Repeat the whole of the data, keeping every detail the same.

:: INFORMATION SHOWN ::

▬▬▬▬▬▬

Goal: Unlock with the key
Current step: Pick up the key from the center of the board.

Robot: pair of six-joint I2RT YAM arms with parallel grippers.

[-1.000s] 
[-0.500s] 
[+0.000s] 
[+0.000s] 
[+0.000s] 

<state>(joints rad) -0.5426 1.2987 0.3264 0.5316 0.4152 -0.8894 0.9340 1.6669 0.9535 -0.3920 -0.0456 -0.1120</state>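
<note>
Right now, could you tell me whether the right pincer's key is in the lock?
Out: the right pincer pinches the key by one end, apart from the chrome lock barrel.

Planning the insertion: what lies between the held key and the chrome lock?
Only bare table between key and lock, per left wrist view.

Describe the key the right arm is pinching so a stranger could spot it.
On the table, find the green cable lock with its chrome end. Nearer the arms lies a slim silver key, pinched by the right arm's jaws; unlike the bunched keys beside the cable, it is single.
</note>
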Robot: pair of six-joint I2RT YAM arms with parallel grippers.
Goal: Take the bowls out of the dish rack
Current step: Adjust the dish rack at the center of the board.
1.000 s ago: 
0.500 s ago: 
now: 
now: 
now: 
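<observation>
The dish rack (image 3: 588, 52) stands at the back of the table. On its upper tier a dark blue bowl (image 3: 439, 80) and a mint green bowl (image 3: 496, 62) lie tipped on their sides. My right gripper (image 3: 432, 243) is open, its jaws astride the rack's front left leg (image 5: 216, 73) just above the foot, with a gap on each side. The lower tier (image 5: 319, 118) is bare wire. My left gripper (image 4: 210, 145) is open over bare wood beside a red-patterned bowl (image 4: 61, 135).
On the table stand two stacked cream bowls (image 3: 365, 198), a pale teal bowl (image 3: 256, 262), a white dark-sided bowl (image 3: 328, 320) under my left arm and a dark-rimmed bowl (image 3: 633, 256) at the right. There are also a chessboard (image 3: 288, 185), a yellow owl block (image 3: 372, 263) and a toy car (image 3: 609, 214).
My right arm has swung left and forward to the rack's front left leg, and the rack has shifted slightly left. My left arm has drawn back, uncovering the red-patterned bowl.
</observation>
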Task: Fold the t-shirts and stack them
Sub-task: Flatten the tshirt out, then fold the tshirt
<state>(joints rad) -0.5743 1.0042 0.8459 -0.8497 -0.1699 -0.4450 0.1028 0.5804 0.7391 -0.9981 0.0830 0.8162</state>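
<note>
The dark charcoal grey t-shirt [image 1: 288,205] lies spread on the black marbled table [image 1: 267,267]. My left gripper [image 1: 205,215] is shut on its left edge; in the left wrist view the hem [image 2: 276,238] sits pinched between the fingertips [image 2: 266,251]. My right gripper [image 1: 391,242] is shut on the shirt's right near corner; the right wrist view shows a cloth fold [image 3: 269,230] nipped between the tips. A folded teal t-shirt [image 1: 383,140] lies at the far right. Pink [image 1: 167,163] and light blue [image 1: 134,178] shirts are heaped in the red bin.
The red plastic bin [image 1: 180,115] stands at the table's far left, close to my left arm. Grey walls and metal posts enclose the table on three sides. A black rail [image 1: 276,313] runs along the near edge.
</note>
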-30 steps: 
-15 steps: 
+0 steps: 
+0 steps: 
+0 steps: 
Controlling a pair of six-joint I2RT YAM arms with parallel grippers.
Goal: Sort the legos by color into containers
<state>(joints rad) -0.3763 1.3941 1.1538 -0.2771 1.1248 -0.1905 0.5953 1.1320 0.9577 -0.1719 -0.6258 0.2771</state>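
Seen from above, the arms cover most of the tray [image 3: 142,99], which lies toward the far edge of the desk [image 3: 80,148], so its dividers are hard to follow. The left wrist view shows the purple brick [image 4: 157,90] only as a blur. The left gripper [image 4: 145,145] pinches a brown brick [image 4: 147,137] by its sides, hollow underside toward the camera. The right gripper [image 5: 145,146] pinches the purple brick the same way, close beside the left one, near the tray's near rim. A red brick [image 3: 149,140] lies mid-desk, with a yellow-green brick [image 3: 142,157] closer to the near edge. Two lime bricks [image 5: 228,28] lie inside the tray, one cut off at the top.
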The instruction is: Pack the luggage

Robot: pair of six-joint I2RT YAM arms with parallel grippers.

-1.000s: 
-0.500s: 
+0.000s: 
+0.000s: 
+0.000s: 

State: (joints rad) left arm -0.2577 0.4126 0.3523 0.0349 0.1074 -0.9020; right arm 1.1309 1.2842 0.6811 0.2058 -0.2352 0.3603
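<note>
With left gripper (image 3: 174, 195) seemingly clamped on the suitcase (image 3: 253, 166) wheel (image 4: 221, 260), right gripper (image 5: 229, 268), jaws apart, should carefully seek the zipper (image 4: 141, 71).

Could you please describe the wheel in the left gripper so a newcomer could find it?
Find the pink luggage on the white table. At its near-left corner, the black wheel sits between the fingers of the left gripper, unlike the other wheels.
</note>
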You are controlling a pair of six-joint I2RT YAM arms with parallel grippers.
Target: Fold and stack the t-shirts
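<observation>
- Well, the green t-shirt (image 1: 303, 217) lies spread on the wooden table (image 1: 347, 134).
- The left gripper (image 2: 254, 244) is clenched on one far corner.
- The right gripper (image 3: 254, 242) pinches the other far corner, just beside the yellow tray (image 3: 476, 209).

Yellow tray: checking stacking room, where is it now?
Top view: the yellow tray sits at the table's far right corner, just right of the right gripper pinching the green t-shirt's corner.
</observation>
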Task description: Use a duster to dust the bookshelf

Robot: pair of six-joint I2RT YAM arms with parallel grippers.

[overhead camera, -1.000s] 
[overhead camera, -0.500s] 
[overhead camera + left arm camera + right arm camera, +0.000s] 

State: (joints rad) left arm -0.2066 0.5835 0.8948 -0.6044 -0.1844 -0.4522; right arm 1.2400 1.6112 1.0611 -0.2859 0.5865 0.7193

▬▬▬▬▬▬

:: REPLY ::
Goal: Unlock with the key
Current step: Pick up the key from the center of the board.

Robot: pair of six-joint I2RT YAM arms with parallel grippers.

[-1.000s] 
[-0.500s] 
[+0.000s] 
[+0.000s] 
[+0.000s] 

<state>(joints rad) -0.5426 1.2987 0.3264 0.5316 0.4152 -0.8894 0.9340 1.6669 0.9535 -0.3920 -0.0456 -0.1120</state>
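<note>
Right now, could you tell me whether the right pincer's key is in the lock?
Out: the right pincer pinches the key by one end, apart from the chrome lock barrel.

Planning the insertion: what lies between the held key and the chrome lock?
Only bare table between key and lock, per left wrist view.

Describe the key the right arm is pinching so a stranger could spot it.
On the table, find the green cable lock with its chrome end. Nearer the arms lies a slim silver key, pinched by the right arm's jaws; unlike the bunched keys beside the cable, it is single.
</note>
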Robot: pair of six-joint I2RT YAM arms with parallel grippers.
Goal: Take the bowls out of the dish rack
Current step: Adjust the dish rack at the center of the board.
1.000 s ago: 
0.500 s ago: 
now: 
now: 
now: 
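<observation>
The dish rack (image 3: 588, 52) stands at the back of the table. On its upper tier a dark blue bowl (image 3: 439, 80) and a mint green bowl (image 3: 496, 62) lie tipped on their sides. My right gripper (image 3: 432, 243) is open, its jaws astride the rack's front left leg (image 5: 216, 73) just above the foot, with a gap on each side. The lower tier (image 5: 319, 118) is bare wire. My left gripper (image 4: 210, 145) is open over bare wood beside a red-patterned bowl (image 4: 61, 135).
On the table stand two stacked cream bowls (image 3: 365, 198), a pale teal bowl (image 3: 256, 262), a white dark-sided bowl (image 3: 328, 320) under my left arm and a dark-rimmed bowl (image 3: 633, 256) at the right. There are also a chessboard (image 3: 288, 185), a yellow owl block (image 3: 372, 263) and a toy car (image 3: 609, 214).
My right arm has swung left and forward to the rack's front left leg, and the rack has shifted slightly left. My left arm has drawn back, uncovering the red-patterned bowl.
</observation>
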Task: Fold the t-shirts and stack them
Sub-task: Flatten the tshirt out, then fold the tshirt
<state>(joints rad) -0.5743 1.0042 0.8459 -0.8497 -0.1699 -0.4450 0.1028 0.5804 0.7391 -0.9981 0.0830 0.8162</state>
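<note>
The dark charcoal grey t-shirt [image 1: 288,205] lies spread on the black marbled table [image 1: 267,267]. My left gripper [image 1: 205,215] is shut on its left edge; in the left wrist view the hem [image 2: 276,238] sits pinched between the fingertips [image 2: 266,251]. My right gripper [image 1: 391,242] is shut on the shirt's right near corner; the right wrist view shows a cloth fold [image 3: 269,230] nipped between the tips. A folded teal t-shirt [image 1: 383,140] lies at the far right. Pink [image 1: 167,163] and light blue [image 1: 134,178] shirts are heaped in the red bin.
The red plastic bin [image 1: 180,115] stands at the table's far left, close to my left arm. Grey walls and metal posts enclose the table on three sides. A black rail [image 1: 276,313] runs along the near edge.
</note>
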-30 steps: 
-15 steps: 
+0 steps: 
+0 steps: 
+0 steps: 
Controlling a pair of six-joint I2RT YAM arms with parallel grippers.
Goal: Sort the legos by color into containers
<state>(joints rad) -0.3763 1.3941 1.1538 -0.2771 1.1248 -0.1905 0.5953 1.1320 0.9577 -0.1719 -0.6258 0.2771</state>
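Seen from above, the arms cover most of the tray [image 3: 142,99], which lies toward the far edge of the desk [image 3: 80,148], so its dividers are hard to follow. The left wrist view shows the purple brick [image 4: 157,90] only as a blur. The left gripper [image 4: 145,145] pinches a brown brick [image 4: 147,137] by its sides, hollow underside toward the camera. The right gripper [image 5: 145,146] pinches the purple brick the same way, close beside the left one, near the tray's near rim. A red brick [image 3: 149,140] lies mid-desk, with a yellow-green brick [image 3: 142,157] closer to the near edge. Two lime bricks [image 5: 228,28] lie inside the tray, one cut off at the top.
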The instruction is: Pack the luggage

Robot: pair of six-joint I2RT YAM arms with parallel grippers.

-1.000s: 
-0.500s: 
+0.000s: 
+0.000s: 
+0.000s: 

State: (joints rad) left arm -0.2577 0.4126 0.3523 0.0349 0.1074 -0.9020; right arm 1.1309 1.2842 0.6811 0.2058 -0.2352 0.3603
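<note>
With left gripper (image 3: 174, 195) seemingly clamped on the suitcase (image 3: 253, 166) wheel (image 4: 221, 260), right gripper (image 5: 229, 268), jaws apart, should carefully seek the zipper (image 4: 141, 71).

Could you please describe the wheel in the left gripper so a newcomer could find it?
Find the pink luggage on the white table. At its near-left corner, the black wheel sits between the fingers of the left gripper, unlike the other wheels.
</note>
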You are controlling a pair of six-joint I2RT YAM arms with parallel grippers.
Target: Fold and stack the t-shirts
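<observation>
- Well, the green t-shirt (image 1: 303, 217) lies spread on the wooden table (image 1: 347, 134).
- The left gripper (image 2: 254, 244) is clenched on one far corner.
- The right gripper (image 3: 254, 242) pinches the other far corner, just beside the yellow tray (image 3: 476, 209).

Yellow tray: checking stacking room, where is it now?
Top view: the yellow tray sits at the table's far right corner, just right of the right gripper pinching the green t-shirt's corner.
</observation>
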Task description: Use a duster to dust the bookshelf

Robot: pair of six-joint I2RT YAM arms with parallel grippers.

[overhead camera, -1.000s] 
[overhead camera, -0.500s] 
[overhead camera + left arm camera + right arm camera, +0.000s] 

State: (joints rad) left arm -0.2066 0.5835 0.8948 -0.6044 -0.1844 -0.4522; right arm 1.2400 1.6112 1.0611 -0.2859 0.5865 0.7193

What the exercise asked for is complete.